■ **TASK OBJECTIVE**:
Without including any picture, repeat the records below exactly.

■ **THE DATA**:
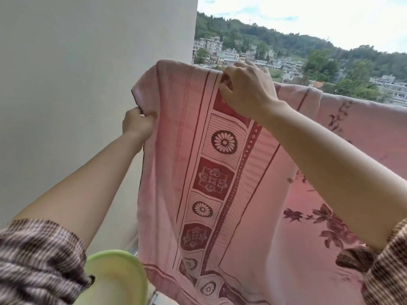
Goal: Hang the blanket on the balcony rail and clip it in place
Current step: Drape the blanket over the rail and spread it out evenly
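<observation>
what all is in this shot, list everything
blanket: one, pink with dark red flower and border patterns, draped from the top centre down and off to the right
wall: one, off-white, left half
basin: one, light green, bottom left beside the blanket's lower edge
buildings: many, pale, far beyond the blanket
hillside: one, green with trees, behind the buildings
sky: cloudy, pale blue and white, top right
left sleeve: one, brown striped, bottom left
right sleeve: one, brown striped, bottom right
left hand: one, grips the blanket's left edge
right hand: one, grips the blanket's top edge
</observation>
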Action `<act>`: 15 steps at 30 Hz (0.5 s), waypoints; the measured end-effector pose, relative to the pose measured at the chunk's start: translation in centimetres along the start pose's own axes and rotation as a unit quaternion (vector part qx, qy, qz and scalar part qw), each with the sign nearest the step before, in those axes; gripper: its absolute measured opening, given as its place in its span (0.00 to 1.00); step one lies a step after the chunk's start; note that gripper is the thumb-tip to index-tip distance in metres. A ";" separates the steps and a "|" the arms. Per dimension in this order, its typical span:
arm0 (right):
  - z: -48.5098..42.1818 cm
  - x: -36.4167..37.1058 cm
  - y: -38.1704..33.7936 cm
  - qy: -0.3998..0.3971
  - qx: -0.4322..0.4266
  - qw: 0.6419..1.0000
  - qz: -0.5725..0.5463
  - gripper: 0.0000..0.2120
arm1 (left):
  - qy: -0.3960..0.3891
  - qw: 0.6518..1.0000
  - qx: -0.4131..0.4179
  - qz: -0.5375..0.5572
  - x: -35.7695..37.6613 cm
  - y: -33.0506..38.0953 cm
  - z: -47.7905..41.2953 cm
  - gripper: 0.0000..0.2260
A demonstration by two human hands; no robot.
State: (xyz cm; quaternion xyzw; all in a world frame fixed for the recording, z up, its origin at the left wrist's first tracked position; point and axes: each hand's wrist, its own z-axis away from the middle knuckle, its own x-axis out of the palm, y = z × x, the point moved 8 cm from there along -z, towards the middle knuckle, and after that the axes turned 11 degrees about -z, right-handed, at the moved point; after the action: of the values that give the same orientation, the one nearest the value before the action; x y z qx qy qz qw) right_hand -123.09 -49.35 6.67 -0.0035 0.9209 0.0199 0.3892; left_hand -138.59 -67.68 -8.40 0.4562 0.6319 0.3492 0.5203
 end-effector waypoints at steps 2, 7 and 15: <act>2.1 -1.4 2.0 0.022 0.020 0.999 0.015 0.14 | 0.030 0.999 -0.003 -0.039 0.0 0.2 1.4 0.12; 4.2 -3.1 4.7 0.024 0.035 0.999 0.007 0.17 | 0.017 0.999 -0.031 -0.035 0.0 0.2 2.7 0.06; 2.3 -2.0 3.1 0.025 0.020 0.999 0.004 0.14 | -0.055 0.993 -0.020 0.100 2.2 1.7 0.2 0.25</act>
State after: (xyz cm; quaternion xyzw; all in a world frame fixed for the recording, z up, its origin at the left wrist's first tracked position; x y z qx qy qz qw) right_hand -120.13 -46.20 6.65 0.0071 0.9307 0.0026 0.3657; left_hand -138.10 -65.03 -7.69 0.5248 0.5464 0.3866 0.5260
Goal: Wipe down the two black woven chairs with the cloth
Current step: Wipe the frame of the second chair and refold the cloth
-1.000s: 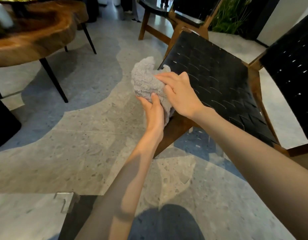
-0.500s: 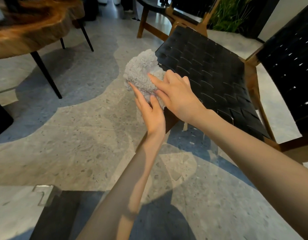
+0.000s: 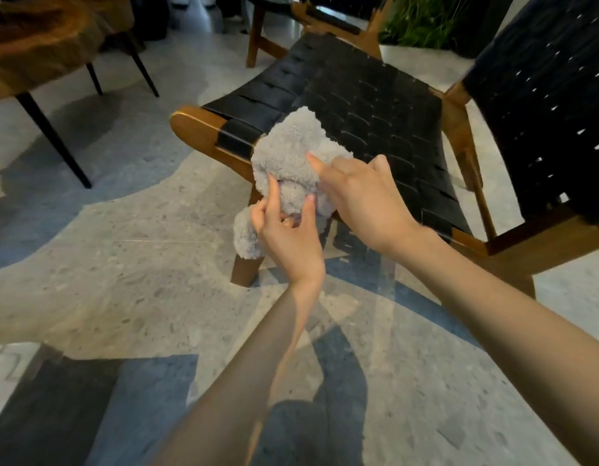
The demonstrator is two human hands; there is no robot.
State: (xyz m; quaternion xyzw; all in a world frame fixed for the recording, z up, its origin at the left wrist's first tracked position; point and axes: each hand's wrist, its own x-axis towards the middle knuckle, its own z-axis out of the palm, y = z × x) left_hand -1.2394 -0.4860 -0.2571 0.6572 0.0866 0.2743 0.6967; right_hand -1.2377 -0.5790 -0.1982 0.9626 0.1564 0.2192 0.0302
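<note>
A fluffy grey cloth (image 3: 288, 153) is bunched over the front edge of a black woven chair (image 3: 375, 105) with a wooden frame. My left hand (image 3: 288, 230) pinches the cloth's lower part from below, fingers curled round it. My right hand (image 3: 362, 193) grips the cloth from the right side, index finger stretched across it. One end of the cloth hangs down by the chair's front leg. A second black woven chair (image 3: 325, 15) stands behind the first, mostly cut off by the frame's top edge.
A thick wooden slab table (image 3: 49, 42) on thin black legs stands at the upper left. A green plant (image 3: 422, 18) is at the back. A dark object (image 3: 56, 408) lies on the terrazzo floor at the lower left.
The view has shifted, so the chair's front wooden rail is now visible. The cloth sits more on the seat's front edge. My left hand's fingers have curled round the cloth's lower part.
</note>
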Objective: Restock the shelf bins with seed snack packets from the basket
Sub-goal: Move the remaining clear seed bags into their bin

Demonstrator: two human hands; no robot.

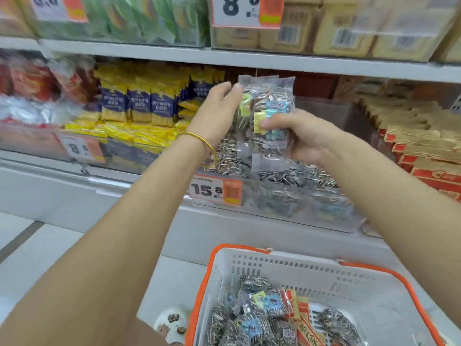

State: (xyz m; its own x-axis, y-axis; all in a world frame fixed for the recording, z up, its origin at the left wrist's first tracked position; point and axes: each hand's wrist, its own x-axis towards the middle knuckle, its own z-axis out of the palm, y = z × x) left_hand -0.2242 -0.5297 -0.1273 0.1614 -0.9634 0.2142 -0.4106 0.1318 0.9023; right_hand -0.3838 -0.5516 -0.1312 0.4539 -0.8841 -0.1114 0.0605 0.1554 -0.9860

■ **TASK ANSWER**:
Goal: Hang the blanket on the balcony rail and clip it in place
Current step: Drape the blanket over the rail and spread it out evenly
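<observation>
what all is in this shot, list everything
blanket: one, pink with dark red flower and border patterns, draped from the top centre down and off to the right
wall: one, off-white, left half
basin: one, light green, bottom left beside the blanket's lower edge
buildings: many, pale, far beyond the blanket
hillside: one, green with trees, behind the buildings
sky: cloudy, pale blue and white, top right
left sleeve: one, brown striped, bottom left
right sleeve: one, brown striped, bottom right
left hand: one, grips the blanket's left edge
right hand: one, grips the blanket's top edge
</observation>
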Action `<act>`: 15 steps at 30 Hz (0.5 s), waypoints; the measured end-effector pose, relative to the pose measured at the chunk's start: translation in centimetres along the start pose's own axes and rotation as a unit quaternion (vector part qx, qy, qz and scalar part qw), each with the sign nearest the step before, in those axes; gripper: its absolute measured opening, given as its place in its span (0.00 to 1.00); step one lies a step after the chunk's start; note that gripper is the thumb-tip to index-tip distance in metres. A ";" separates the steps and a "|" the arms. Per dimension in this order, its typical span:
arm0 (right):
  - z: -48.5098..42.1818 cm
  - x: -36.4167..37.1058 cm
  - y: -38.1704..33.7936 cm
  - qy: -0.3998..0.3971
  - qx: -0.4322..0.4266
  - qw: 0.6419..1.0000
  - qz: -0.5725..0.5463
  - gripper: 0.0000..0.2120
arm1 (left):
  - qy: -0.3960..0.3891
  - qw: 0.6518..1.0000
  - qx: -0.4131..0.4179
  - qz: -0.5375..0.5572
  - x: -35.7695..37.6613 cm
  - y: -33.0506..38.0953 cm
  - z: -47.7905..41.2953 cm
  - gripper: 0.0000..0.2260
A demonstration by two human hands; no robot.
State: (xyz cm; quaternion xyzw; all in a world frame fixed for the recording, z up, its origin at the left wrist's first tracked position; point and axes: each hand's wrist, its own z-axis away from the middle knuckle, its own x-axis out of the palm, y = z × x, the point moved 8 cm from there along -z, towards the middle knuckle, and after that the axes turned 11 degrees about -z, right-handed, at the moved point; after the action: of the values that give the same orientation, the one nearest the value before the action; x y z qx qy qz qw) right_hand -123.09 -49.35 6.67 -0.0035 0.9209 0.0199 0.3892; left_hand -138.59 -67.68 -8.40 0.4562 0.6319 0.3492 0.5203
 end-effector waypoints at steps 2, 7 and 15: <act>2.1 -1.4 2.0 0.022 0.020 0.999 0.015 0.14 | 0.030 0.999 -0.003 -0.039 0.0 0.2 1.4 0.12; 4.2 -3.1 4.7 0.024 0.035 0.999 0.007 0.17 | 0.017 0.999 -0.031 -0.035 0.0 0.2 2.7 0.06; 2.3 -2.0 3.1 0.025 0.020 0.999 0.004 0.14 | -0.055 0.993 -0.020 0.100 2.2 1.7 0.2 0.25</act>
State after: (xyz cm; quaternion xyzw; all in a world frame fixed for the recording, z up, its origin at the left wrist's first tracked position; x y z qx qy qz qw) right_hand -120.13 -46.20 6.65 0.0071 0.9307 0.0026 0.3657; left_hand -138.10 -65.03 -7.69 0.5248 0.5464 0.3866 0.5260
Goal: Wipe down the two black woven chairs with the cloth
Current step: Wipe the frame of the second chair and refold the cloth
-1.000s: 
-0.500s: 
+0.000s: 
The demonstrator is two human hands; there is no robot.
State: (xyz m; quaternion xyzw; all in a world frame fixed for the recording, z up, its origin at the left wrist's first tracked position; point and axes: each hand's wrist, its own x-axis towards the middle knuckle, its own z-axis out of the palm, y = z × x) left_hand -1.2394 -0.4860 -0.2571 0.6572 0.0866 0.2743 0.6967; right_hand -1.2377 -0.5790 -0.1982 0.9626 0.1564 0.2192 0.0302
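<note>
A fluffy grey cloth (image 3: 288, 153) is bunched over the front edge of a black woven chair (image 3: 375, 105) with a wooden frame. My left hand (image 3: 288, 230) pinches the cloth's lower part from below, fingers curled round it. My right hand (image 3: 362, 193) grips the cloth from the right side, index finger stretched across it. One end of the cloth hangs down by the chair's front leg. A second black woven chair (image 3: 325, 15) stands behind the first, mostly cut off by the frame's top edge.
A thick wooden slab table (image 3: 49, 42) on thin black legs stands at the upper left. A green plant (image 3: 422, 18) is at the back. A dark object (image 3: 56, 408) lies on the terrazzo floor at the lower left.
The view has shifted, so the chair's front wooden rail is now visible. The cloth sits more on the seat's front edge. My left hand's fingers have curled round the cloth's lower part.
</note>
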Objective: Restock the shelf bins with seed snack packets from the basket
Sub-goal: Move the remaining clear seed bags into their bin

Demonstrator: two human hands; no robot.


State: (xyz m; its own x-axis, y-axis; all in a world frame fixed for the recording, z up, its origin at the left wrist's first tracked position; point and axes: each hand's wrist, its own x-axis towards the middle knuckle, its own z-axis out of the palm, y = z × x) left_hand -0.2242 -0.5297 -0.1273 0.1614 -0.9634 0.2142 -0.4106 0.1318 0.9023; right_hand -0.3838 -0.5516 -0.1312 0.4539 -0.8841 -0.1114 0.0605 0.1554 -0.9860

What came before makes up the full response.